Businesses are dealing with the resulting uncertainty as the response to COVID-19 develops at break-neck speed. Some businesses are experiencing acute disruptions in their supply chains; others have been forced to temporarily shut down or transition their workforces to remote arrangements. Events, meetings, and conferences have been postponed or outright cancelled.

In these circumstances, businesses are also reviewing their contracts to determine what happens if they or their counterparties are unable to meet their obligations.

Force majeure clauses – general principles of contract

At common law, parties are required to perform obligations agreed under a contract, subject to certain exceptions discussed below.
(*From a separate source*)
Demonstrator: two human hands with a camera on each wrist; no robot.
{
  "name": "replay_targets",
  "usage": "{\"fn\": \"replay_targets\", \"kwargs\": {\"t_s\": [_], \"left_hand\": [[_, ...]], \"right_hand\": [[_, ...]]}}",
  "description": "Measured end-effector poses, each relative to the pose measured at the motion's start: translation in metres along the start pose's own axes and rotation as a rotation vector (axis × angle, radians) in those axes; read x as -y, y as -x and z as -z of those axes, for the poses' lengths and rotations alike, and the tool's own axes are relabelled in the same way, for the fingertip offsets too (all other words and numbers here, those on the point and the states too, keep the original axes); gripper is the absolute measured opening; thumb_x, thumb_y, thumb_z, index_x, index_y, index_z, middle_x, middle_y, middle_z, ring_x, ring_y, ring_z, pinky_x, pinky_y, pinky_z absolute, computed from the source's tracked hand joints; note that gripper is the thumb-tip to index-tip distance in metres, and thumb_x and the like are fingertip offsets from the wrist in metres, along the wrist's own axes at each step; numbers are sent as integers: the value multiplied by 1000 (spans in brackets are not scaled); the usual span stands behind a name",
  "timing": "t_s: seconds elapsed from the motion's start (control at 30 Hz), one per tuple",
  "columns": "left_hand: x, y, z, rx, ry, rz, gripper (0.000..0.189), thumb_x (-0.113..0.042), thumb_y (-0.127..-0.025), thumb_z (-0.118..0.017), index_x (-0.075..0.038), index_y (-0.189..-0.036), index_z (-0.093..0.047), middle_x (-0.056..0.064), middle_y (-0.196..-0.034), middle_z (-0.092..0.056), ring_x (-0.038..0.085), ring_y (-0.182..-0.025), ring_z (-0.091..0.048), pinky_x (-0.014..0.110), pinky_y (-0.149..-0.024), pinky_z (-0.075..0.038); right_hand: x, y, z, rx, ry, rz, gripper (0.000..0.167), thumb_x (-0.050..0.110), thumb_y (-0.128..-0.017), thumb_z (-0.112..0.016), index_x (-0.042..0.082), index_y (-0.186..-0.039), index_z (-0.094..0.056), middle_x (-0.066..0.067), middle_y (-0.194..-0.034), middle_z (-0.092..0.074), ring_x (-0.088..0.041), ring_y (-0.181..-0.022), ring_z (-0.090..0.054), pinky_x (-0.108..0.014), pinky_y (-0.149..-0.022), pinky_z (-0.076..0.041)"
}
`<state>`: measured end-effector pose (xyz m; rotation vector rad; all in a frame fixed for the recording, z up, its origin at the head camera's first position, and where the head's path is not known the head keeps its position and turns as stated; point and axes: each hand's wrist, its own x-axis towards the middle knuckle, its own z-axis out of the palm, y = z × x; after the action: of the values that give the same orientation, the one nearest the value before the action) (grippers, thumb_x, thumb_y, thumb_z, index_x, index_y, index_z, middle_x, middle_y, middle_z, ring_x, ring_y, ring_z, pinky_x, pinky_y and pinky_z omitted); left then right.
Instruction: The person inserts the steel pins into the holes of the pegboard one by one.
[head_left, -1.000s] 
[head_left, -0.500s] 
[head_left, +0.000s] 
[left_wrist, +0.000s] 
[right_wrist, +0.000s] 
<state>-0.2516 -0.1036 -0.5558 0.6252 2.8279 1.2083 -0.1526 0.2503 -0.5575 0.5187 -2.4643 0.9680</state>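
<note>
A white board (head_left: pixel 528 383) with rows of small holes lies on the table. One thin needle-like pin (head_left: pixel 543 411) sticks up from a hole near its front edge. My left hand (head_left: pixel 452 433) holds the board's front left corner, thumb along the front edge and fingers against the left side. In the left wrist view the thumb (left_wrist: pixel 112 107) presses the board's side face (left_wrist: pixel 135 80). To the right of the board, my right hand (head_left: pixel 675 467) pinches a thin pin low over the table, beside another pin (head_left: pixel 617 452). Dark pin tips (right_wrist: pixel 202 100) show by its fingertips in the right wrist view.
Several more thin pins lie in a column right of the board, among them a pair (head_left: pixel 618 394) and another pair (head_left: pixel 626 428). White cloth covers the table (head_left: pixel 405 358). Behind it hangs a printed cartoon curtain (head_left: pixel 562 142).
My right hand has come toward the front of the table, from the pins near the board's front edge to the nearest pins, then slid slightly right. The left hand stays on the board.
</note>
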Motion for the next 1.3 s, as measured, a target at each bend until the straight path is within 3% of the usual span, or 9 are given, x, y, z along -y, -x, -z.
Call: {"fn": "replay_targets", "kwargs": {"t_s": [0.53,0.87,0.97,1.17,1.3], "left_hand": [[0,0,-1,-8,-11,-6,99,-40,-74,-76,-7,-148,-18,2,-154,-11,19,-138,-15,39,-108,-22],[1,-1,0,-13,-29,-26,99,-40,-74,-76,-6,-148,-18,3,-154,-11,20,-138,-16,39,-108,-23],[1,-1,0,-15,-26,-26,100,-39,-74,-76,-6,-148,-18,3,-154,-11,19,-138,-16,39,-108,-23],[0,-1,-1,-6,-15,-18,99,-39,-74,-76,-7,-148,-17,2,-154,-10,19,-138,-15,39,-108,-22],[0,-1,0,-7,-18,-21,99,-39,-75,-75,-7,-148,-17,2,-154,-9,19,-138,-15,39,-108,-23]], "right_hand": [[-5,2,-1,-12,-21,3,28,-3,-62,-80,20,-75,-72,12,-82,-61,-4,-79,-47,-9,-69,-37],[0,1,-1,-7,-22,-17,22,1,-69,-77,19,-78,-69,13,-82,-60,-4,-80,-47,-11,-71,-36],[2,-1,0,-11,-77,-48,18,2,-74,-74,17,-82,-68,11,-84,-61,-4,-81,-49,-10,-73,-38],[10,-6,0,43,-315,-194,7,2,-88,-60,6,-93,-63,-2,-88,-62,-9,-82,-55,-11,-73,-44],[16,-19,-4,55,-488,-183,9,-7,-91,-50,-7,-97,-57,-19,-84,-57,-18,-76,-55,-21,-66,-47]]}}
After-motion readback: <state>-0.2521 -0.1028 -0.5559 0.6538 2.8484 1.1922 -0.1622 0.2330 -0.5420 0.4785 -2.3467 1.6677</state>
To mitigate (or allocate) the risks of delayed or absent performance, most contracts contain a “force majeure” clause (loosely translated as “superior” or “overriding” force). This type of clause relieves an impacted party from performing its contractual obligations when performance is prevented or delayed by an event outside that party’s control. If the clause is triggered, the impacted party may typically suspend or defer performance, or be released from its duty to perform, without liability to the counterparty.

Whether the COVID-19 outbreak is covered by a force majeure clause will depend on the express wording of the clause and the surrounding circumstances.

Most force majeure clauses include a list of specific triggering events, along with catch-all language for other eligible events (such as “other events beyond the reasonable control of the impacted party”). For example, a contracting party may argue that the COVID-19 outbreak is covered by specific triggering events such as “epidemic” or “pandemic”. Or a party may argue that the outbreak is covered by general catch-all language or a broader triggering event (such as “government order or law”, in light of the states of emergency declared by several provinces pursuant to statutory powers). Ultimately, if there is a dispute over interpretation, a court or arbitrator will carefully review the contract, the wording of the force majeure clause, and the surrounding circumstances to determine if the clause is triggered.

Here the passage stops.